4. The Criminal Revision case No.1548 of 2008 has been preferred under
Sections 397 and 401 of ‘the Cr.P.C.,’ challenging the judgment, dated
23.09.2008 in Criminal Appeal No.187 of 2005 on the file of the learned II
Additional Sessions Judge, Kadapa at Proddatur, whereby and whereunder,
the appeal was dismissed. The learned I Additional Judicial Magistrate of I
Class, Proddatur, in his judgment dated 11.07.2005 in C.C.No.56 of 2004
found the petitioner guilty, for the offence under Section 411 of ‘the I.P.C.,’

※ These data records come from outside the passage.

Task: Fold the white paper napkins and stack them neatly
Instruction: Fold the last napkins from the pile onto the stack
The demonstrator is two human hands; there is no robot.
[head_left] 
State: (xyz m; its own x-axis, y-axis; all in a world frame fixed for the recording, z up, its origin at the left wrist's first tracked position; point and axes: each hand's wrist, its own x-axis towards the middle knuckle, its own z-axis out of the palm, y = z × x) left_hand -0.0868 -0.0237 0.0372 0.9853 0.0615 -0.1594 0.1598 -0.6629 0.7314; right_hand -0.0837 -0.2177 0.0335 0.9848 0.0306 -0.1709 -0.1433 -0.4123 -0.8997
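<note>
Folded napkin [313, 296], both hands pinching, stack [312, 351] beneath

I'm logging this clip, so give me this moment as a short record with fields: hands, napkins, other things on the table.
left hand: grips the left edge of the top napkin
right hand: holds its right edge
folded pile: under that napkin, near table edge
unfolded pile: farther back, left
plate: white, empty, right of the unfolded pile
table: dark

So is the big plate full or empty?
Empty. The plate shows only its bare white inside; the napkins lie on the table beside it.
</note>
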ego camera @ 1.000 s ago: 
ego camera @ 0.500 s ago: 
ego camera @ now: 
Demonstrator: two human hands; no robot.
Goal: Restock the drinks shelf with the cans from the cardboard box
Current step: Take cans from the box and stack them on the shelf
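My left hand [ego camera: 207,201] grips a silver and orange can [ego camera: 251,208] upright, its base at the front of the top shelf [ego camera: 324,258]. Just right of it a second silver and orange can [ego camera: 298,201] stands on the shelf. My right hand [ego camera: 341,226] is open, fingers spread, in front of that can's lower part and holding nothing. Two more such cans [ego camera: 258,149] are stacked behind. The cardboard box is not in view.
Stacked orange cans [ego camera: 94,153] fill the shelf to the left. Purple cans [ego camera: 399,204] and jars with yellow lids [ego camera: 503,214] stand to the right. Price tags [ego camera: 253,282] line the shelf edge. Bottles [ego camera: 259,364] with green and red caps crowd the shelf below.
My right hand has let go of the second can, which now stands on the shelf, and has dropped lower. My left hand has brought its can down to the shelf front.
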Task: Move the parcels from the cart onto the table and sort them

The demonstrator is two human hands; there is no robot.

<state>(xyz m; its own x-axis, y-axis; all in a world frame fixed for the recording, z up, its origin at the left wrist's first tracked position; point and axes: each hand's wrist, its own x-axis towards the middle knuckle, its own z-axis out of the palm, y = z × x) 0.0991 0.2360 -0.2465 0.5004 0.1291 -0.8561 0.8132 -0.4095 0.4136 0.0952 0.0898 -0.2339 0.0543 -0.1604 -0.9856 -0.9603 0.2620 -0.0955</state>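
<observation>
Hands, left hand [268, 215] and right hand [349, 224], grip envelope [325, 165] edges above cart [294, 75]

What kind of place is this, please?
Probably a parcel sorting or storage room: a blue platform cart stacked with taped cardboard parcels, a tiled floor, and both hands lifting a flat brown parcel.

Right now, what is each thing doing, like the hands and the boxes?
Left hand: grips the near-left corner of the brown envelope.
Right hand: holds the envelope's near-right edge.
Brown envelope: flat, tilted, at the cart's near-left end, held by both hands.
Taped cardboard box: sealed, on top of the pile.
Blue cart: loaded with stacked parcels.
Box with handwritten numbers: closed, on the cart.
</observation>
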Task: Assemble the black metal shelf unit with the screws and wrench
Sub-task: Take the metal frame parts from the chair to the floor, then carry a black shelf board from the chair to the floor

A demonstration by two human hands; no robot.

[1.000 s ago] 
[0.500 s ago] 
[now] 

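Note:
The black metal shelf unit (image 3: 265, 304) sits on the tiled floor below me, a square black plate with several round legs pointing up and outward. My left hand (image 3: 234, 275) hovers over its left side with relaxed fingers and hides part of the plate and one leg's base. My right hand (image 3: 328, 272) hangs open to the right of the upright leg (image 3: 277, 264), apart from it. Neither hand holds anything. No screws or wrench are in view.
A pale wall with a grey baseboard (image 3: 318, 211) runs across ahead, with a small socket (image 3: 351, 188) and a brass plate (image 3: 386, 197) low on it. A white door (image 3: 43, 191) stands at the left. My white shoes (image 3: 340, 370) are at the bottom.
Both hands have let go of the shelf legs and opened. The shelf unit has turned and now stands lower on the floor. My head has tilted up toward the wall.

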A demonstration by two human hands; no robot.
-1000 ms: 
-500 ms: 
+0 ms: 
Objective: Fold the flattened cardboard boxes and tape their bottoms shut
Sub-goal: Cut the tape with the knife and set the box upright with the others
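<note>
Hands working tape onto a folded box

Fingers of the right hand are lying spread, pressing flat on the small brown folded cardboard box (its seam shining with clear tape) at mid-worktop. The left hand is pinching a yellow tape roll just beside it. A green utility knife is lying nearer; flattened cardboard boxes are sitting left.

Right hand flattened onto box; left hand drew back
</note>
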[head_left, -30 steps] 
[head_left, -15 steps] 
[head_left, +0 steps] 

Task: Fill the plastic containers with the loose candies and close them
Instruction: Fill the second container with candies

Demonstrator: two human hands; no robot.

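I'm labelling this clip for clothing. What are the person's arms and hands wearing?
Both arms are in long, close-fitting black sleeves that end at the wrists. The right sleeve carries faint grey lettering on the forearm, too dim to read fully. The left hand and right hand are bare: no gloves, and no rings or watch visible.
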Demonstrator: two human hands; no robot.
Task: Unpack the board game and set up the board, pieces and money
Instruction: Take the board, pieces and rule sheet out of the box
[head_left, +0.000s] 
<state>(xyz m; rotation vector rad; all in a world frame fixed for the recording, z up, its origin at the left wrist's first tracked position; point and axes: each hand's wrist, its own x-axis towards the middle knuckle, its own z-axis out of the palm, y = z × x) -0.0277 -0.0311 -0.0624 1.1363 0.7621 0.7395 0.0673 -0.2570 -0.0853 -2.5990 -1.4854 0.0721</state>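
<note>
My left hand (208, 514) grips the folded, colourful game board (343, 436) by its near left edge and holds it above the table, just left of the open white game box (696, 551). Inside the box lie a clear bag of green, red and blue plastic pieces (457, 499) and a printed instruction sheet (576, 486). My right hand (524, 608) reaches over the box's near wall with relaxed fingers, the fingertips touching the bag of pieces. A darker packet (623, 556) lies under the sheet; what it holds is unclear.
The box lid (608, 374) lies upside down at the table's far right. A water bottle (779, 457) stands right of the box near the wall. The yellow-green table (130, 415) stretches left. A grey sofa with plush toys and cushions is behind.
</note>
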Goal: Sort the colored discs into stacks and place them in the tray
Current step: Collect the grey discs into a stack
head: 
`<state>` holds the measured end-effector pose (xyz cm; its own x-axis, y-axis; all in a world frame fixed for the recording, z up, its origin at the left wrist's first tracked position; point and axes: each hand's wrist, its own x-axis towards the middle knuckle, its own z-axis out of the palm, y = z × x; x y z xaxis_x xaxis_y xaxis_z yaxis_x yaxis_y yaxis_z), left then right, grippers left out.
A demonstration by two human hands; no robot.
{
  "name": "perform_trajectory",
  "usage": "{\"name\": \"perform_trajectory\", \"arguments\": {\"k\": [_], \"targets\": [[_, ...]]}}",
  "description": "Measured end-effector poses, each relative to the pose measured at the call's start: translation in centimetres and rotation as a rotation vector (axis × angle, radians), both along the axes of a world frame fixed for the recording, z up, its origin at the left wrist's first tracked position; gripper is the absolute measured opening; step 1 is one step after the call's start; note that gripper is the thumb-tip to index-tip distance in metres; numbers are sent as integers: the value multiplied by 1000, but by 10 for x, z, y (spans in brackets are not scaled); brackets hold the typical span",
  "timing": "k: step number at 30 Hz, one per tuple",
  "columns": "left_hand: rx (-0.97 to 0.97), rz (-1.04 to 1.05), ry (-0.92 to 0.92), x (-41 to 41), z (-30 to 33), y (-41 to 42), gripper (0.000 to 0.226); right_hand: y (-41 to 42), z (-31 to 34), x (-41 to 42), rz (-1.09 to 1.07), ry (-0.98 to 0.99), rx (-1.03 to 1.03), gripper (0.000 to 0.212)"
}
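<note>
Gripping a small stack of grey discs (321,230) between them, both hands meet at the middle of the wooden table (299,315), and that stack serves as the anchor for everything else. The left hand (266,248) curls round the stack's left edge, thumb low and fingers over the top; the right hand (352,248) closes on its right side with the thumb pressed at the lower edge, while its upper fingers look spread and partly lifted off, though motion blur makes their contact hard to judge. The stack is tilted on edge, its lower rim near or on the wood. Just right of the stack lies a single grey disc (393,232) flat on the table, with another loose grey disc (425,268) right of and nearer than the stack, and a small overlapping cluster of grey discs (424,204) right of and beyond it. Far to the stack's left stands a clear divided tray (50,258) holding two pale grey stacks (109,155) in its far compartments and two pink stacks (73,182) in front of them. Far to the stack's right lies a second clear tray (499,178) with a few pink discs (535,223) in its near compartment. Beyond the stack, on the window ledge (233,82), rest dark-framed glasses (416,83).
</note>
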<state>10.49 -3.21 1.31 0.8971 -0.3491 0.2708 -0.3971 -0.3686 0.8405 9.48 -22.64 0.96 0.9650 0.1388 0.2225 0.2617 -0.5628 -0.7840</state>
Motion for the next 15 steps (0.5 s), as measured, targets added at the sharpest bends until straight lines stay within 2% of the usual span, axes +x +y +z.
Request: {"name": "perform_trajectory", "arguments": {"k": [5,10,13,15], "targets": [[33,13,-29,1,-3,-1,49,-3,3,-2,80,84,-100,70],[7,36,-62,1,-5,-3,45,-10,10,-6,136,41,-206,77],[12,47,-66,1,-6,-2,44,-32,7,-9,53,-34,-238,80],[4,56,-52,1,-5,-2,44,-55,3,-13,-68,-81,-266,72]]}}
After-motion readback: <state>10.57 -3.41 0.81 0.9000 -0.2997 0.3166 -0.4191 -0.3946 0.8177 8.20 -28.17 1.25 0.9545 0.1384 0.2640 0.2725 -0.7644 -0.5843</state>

and convicted him under Section 248(2) of ‘the Cr.P.C.,’ and sentenced him
to undergo Rigorous Imprisonment for a period of six (06) months.
5. I have heard the arguments of Sri. V. Lakshmi Harish, learned counsel
representing Sri. D. Kondanda Rami Reddy, learned counsel for the petitioner
and the learned Assistant Public Prosecutor.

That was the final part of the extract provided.